In recent months, however, the president has cooled on Mattis, in part because he's come to believe his defense secretary looks down on him and slow-walks his policy directives, according to current and former administration officials.

The dynamic was exacerbated with Trump's announcement in March that he had chosen John Bolton as national security adviser, a move Mattis opposed, and Mike Pompeo's confirmation as secretary of state soon after.

The president is now more inclined to rely on his own instincts or the advice of Pompeo and Bolton, three people familiar with the matter said.

There's no question now that Bolton and Pompeo are running our military policy on the Middle East, North Korea, Iran, China, Russia and Europe.  Whether or not he'll make enough noise on the way out the door may play a role, but at this point there's no reason to believe that Mattis has any clout anymore.  This is exactly what happened to former Secretary of State Rex Tillerson.

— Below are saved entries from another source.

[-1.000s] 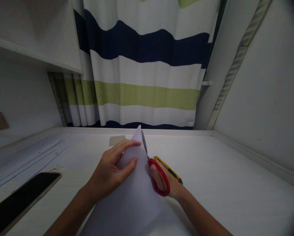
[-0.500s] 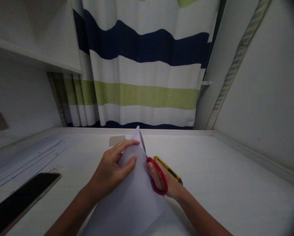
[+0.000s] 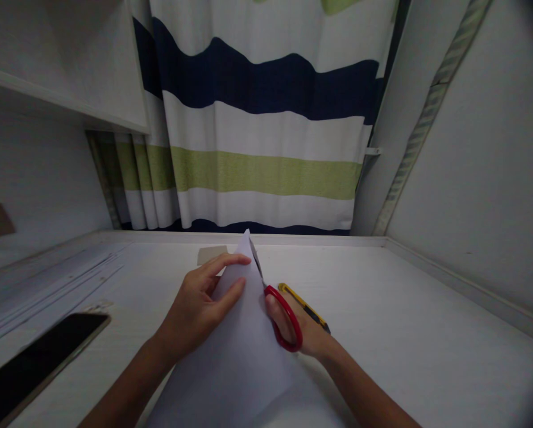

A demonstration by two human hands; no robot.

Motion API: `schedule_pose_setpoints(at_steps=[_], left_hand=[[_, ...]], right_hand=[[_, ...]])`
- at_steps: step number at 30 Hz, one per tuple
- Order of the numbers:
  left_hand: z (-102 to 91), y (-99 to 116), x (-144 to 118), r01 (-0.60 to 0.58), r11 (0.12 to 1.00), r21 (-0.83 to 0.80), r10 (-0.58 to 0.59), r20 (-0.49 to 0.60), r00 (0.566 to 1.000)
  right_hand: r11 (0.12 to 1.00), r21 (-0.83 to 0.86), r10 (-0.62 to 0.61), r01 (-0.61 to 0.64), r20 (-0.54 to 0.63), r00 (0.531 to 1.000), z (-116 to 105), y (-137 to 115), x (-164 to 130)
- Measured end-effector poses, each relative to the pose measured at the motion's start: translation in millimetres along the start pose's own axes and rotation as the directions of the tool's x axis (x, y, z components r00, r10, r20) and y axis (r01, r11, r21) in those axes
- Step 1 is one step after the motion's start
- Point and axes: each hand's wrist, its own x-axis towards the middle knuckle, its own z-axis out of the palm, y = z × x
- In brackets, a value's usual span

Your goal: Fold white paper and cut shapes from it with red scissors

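A sheet of white paper (image 3: pixel 235 356) rises to a narrow point at its far end, tilted up off the table. My left hand (image 3: pixel 208 291) grips its upper left part, thumb and index finger lying on the near face and the other fingers behind. In my right hand (image 3: pixel 302 324) are scissors with red handles (image 3: pixel 295 321), the thumb through one loop. The scissor blades lie along the right edge of the paper near its tip; part of them is hidden by the sheet. A yellow and black utility knife (image 3: pixel 306 308) lies just beyond my right hand.
A black-screened phone (image 3: pixel 43 359) lies on the white table (image 3: pixel 427 333) at the left, with several papers (image 3: pixel 61 285) behind it. A small grey-beige card (image 3: pixel 210 254) sits past my left hand. A striped curtain (image 3: pixel 266 134) hangs behind the table's raised back edge.
Both hands, the paper's tip and the scissors have shifted very slightly to the left. The grip of each hand is the same.
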Motion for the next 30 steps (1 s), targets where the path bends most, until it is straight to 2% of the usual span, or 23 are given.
schedule_pose_setpoints(at_steps=[3, 6, 9, 15, 19, 24, 30], left_hand=[[-1.4, -1, 1, 0.089, 0.993, -0.072, -0.088, 0.011, 0.996], [-2.1, -2, 3, 0.095, 0.986, -0.134, -0.104, -0.055, 0.993], [-0.7, -3, 4, 0.125, 0.973, -0.193, -0.146, -0.098, 0.984], [3.8, -4, 4, 0.168, 0.935, -0.312, -0.207, -0.096, 0.974], [4.0, -2, 3, 0.189, 0.92, -0.342, -0.227, -0.072, 0.971], [4.5, 1, 2, 0.203, 0.914, -0.35, -0.222, -0.014, 0.975], [8.6, -2, 2, 0.182, 0.941, -0.285, -0.193, -0.01, 0.981]], right_hand=[[1.0, -0.007, -0.015, 0.015, 0.07, 0.997, 0, 0, 2], [0.999, -0.012, -0.031, 0.033, 0.13, 0.991, 1, 1, 2], [1.0, -0.001, -0.021, 0.021, 0.139, 0.99, 2, 1, 2], [1.0, 0.009, 0.014, -0.016, 0.163, 0.987, 3, 1, -1], [1.0, 0.016, 0.022, -0.026, 0.217, 0.976, 1, 3, -1], [0.996, 0.07, 0.031, -0.058, 0.34, 0.94, -2, 4, -1], [0.953, 0.216, 0.13, -0.214, 0.345, 0.929, 3, 4, 2]])
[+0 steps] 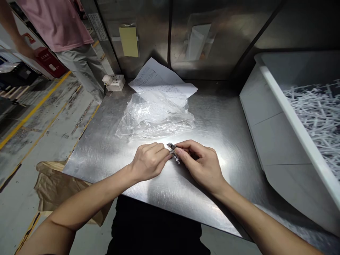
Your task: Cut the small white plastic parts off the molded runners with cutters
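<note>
Over the middle of the steel table (212, 106), my two hands meet. My right hand (203, 164) is closed, pinching a small dark blade-like tool (172, 146) between thumb and forefinger. Its pointed end faces my left hand (150, 159), which is curled shut at the fingertips. A small white plastic piece (177, 159) with short branches shows between the hands, at my left fingertips; the fingers hide part of it. Just beyond lies a crumpled clear plastic bag (156, 113) with whitish contents I cannot make out.
A large grey bin (268, 138) full of thin white plastic pieces (316, 124) stands at right. Printed papers (159, 79) and a power socket block (116, 83) lie at the back. Brown paper (61, 187) is on the floor at left. A person in pink (55, 24) stands beyond.
</note>
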The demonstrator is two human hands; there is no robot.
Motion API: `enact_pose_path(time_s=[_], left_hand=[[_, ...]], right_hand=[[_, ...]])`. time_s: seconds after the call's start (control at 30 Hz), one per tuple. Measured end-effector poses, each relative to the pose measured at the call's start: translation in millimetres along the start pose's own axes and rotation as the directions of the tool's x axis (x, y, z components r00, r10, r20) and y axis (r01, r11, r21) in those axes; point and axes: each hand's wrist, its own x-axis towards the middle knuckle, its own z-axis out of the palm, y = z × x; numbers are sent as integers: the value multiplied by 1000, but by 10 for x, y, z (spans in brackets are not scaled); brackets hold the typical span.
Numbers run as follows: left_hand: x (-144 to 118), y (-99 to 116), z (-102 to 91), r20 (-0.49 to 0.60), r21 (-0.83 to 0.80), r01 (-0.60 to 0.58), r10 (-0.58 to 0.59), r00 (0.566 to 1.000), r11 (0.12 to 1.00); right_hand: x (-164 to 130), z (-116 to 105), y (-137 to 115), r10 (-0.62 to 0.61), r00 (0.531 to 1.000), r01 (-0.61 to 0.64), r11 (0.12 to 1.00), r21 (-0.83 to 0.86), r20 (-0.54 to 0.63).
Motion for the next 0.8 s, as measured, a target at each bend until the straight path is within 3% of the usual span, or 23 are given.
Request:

Also, compare Mattis, who is repeatedly overruled and marginalized by Trump, to EPA head Scott Pruitt, who by all rights should have been fired months ago for his obvious corruption and incompetence, but he's still riding high as Trump loves the guy because he's doing what Trump wants.

Maybe Mattis will survive the way Trump's Chief of Staff John Kelly has, by keeping his mouth shut and rolling over.  But Kelly, Mattis and Tillerson were supposedly the "adults in the room" keeping Trump's authoritarian impulses in check.  If anything, Trump is riding roughshod over them, and they are doing nothing while Trump calls for the end of due process.

Tillerson is gone, replaced by the totally subservient Pompeo.  Kelly has rolled over completely, not that he wasn't a seething racist to begin with like his boss.  Now we learn Mattis has effectively been replaced by John Bolton's mustache.  The "moderating influences" on Trump by the professionals are completely gone.

Now we have Trump unleashed upon the world.